**What to produce:**
Your response must consist of the listing below, repeated exactly.

**Data extract:**
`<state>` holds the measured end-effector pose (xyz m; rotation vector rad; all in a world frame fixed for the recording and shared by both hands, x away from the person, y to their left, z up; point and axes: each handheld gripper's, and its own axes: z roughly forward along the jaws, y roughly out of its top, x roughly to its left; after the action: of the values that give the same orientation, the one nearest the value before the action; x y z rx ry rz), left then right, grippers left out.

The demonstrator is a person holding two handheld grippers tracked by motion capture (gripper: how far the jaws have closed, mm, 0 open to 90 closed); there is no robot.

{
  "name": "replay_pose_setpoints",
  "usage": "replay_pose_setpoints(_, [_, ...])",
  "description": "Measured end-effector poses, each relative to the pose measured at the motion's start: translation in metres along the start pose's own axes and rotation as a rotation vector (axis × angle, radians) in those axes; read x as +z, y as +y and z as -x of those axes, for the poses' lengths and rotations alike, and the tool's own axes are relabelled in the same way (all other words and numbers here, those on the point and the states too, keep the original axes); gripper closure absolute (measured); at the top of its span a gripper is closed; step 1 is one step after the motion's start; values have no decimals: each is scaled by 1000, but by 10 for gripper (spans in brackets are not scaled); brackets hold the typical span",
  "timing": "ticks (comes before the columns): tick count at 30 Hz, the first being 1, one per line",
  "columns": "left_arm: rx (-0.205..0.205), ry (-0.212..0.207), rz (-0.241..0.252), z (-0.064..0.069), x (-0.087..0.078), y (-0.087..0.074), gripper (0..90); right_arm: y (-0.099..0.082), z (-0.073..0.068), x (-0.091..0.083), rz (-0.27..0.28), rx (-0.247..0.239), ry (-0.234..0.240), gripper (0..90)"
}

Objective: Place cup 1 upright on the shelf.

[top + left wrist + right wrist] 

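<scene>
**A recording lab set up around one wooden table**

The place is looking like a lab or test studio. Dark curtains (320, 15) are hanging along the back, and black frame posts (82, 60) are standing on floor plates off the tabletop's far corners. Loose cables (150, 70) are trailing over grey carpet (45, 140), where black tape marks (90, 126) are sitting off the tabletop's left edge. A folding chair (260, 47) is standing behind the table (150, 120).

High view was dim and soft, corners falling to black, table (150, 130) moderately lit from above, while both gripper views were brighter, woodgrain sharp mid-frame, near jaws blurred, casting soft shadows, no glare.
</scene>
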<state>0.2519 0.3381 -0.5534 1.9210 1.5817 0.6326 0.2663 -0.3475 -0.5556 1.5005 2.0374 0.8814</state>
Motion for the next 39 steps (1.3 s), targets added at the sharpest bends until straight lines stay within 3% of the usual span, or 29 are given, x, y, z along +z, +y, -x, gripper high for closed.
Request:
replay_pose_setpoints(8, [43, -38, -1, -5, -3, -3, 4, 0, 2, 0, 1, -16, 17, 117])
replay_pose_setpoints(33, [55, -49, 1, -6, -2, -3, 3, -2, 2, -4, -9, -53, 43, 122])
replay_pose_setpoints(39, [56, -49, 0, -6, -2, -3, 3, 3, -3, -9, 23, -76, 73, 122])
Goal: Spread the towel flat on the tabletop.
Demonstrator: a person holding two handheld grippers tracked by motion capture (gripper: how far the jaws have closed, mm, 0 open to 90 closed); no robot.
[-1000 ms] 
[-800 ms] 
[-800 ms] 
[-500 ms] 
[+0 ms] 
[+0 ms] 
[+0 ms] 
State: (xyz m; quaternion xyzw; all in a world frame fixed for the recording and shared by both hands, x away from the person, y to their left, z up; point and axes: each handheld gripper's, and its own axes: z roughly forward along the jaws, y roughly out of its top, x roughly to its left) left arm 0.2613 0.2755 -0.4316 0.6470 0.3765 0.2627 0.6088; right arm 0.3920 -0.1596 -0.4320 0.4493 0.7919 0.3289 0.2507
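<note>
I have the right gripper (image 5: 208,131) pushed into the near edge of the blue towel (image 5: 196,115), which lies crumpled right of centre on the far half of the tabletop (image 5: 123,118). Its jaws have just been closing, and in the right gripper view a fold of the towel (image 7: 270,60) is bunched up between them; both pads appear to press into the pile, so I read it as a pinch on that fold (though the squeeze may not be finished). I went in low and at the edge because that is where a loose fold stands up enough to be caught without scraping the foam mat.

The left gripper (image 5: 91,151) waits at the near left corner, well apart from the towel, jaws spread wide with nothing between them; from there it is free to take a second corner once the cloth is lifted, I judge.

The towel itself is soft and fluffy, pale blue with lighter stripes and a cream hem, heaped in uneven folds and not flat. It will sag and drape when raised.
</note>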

**Reply to the task:**
`<state>` holds the measured end-effector pose (xyz m; rotation vector rad; all in a world frame fixed for the recording and shared by both hands, x away from the person, y to their left, z up; point and axes: each handheld gripper's, and its own axes: z roughly forward along the jaws, y roughly out of its top, x roughly to its left; after the action: of the values that give the same orientation, the one nearest the value before the action; x y z rx ry rz), left then right, grippers left out.

The demonstrator is a person holding two handheld grippers tracked by motion capture (gripper: how far the jaws have closed, mm, 0 open to 90 closed); there is no robot.

{
  "name": "replay_pose_setpoints",
  "usage": "replay_pose_setpoints(_, [_, ...])",
  "description": "Measured end-effector poses, each relative to the pose measured at the motion's start: translation in metres along the start pose's own axes and rotation as a rotation vector (axis × angle, radians) in those axes; read x as +z, y as +y and z as -x of those axes, for the poses' lengths and rotations alike, and the tool's own axes are relabelled in the same way (all other words and numbers here, those on the point and the states too, keep the original axes); gripper closure absolute (measured); at the top of its span a gripper is closed; step 1 is one step after the motion's start; values have no decimals: each is scaled by 1000, but by 10 for gripper (spans in brackets are not scaled); brackets hold the typical span",
  "timing": "ticks (comes before the columns): tick count at 30 Hz, the first being 1, one per line",
  "columns": "left_arm: rx (-0.205..0.205), ry (-0.212..0.207), rz (-0.241..0.252), z (-0.064..0.069), x (-0.087..0.078), y (-0.087..0.074), gripper (0..90); right_arm: y (-0.099..0.082), z (-0.073..0.068), x (-0.091..0.083), rz (-0.27..0.28), rx (-0.247..0.239), ry (-0.234..0.240), gripper (0..90)"
}

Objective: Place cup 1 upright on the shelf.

[top + left wrist + right wrist] 

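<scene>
**A recording lab set up around one wooden table**

The place is looking like a lab or test studio. Dark curtains (320, 15) are hanging along the back, and black frame posts (82, 60) are standing on floor plates off the tabletop's far corners. Loose cables (150, 70) are trailing over grey carpet (45, 140), where black tape marks (90, 126) are sitting off the tabletop's left edge. A folding chair (260, 47) is standing behind the table (150, 120).

High view was dim and soft, corners falling to black, table (150, 130) moderately lit from above, while both gripper views were brighter, woodgrain sharp mid-frame, near jaws blurred, casting soft shadows, no glare.
</scene>
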<state>0.2519 0.3381 -0.5534 1.9210 1.5817 0.6326 0.2663 -0.3475 -0.5556 1.5005 2.0374 0.8814</state>
Motion for the next 39 steps (1.3 s), targets added at the sharpest bends until straight lines stay within 3% of the usual span, or 29 are given, x, y, z along +z, +y, -x, gripper high for closed.
Request:
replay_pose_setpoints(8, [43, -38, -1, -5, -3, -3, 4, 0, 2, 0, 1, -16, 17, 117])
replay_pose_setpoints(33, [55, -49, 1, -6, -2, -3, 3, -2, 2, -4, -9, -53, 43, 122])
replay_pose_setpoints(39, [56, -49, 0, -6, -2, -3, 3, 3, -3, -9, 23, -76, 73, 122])
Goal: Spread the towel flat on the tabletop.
Demonstrator: a person holding two handheld grippers tracked by motion capture (gripper: how far the jaws have closed, mm, 0 open to 90 closed); no robot.
[-1000 ms] 
[-800 ms] 
[-800 ms] 
[-500 ms] 
[+0 ms] 
[+0 ms] 
[+0 ms] 
State: (xyz m; quaternion xyzw; all in a world frame fixed for the recording and shared by both hands, x away from the person, y to their left, z up; point and axes: each handheld gripper's, and its own axes: z roughly forward along the jaws, y roughly out of its top, x roughly to its left) left arm 0.2613 0.2755 -0.4316 0.6470 0.3765 0.2627 0.6088; right arm 0.3920 -0.1596 -0.4320 0.4493 0.7919 0.3289 0.2507
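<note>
I have the right gripper (image 5: 208,131) pushed into the near edge of the blue towel (image 5: 196,115), which lies crumpled right of centre on the far half of the tabletop (image 5: 123,118). Its jaws have just been closing, and in the right gripper view a fold of the towel (image 7: 270,60) is bunched up between them; both pads appear to press into the pile, so I read it as a pinch on that fold (though the squeeze may not be finished). I went in low and at the edge because that is where a loose fold stands up enough to be caught without scraping the foam mat.

The left gripper (image 5: 91,151) waits at the near left corner, well apart from the towel, jaws spread wide with nothing between them; from there it is free to take a second corner once the cloth is lifted, I judge.

The towel itself is soft and fluffy, pale blue with lighter stripes and a cream hem, heaped in uneven folds and not flat. It will sag and drape when raised.
</note>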

What was requested is fully covered by this answer.